6 messages in com.perforce.perforce-user[p4] Backup procedure for the journal...| From | Sent On | Attachments |
|---|---|---|
| Peter Steiner | 01 Mar 2002 00:51 | |
| Schaible, Jorg | 01 Mar 2002 02:31 | |
| Russell C. Jackson | 01 Mar 2002 06:57 | |
| Jeff A. Bowles | 01 Mar 2002 09:29 | |
| Justin Hahn | 01 Mar 2002 09:48 | |
| Jeff A. Bowles | 01 Mar 2002 10:26 |
| Subject: | [p4] Backup procedure for the journalfile?![]() |
|---|---|
| From: | Jeff A. Bowles (ja...@piccoloeng.com) |
| Date: | 03/01/2002 09:29:54 AM |
| List: | com.perforce.perforce-user |
At 06:57 AM 3/1/2002 -0800, Russell C. Jackson wrote:
Don't backup the journal file, it is always open by Perforce. If you have to restore from your backup tape, you would only have your data up to the point of the checkpoint, so the current journal entries wouldn't do you any good anyway.

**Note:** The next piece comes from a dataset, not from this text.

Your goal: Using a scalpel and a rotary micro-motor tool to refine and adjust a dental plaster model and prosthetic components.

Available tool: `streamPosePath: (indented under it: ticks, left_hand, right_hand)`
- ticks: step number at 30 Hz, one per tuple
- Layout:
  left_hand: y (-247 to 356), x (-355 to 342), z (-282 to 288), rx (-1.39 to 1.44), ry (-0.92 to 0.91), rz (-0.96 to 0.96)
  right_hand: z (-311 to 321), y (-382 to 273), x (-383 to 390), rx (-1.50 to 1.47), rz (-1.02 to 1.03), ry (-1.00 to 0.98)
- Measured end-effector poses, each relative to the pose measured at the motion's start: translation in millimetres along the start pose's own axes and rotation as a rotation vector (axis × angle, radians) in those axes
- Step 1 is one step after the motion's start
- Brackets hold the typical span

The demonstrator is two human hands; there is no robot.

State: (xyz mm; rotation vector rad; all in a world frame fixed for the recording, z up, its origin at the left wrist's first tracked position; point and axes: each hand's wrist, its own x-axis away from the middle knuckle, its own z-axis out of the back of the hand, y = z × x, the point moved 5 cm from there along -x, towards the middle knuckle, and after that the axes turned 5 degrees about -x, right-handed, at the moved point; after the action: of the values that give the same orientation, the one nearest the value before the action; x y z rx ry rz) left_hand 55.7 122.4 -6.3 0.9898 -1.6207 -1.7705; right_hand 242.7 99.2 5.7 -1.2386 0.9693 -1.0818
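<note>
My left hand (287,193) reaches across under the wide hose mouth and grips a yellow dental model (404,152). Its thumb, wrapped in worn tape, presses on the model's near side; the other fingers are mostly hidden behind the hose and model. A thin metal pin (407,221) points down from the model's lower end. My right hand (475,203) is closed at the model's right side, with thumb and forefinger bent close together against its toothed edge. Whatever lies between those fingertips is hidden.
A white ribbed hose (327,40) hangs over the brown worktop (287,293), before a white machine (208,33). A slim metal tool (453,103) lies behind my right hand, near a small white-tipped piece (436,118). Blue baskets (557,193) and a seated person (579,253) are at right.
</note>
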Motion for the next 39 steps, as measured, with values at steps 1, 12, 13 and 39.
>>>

Not so fast there, son! ;-)
While you are correct that a Perforce installation, that's recovered from the 5 AM checkpoint and the 5 AM depot/* tree and then had the 5:04 PM journal applied to the db.* files, isn't usable because it has db.* entries made during the day and no depot/* tree to deliver on what the metadata promised...
Wait, that sounds a lot like several recent Presidential elections. But I digress...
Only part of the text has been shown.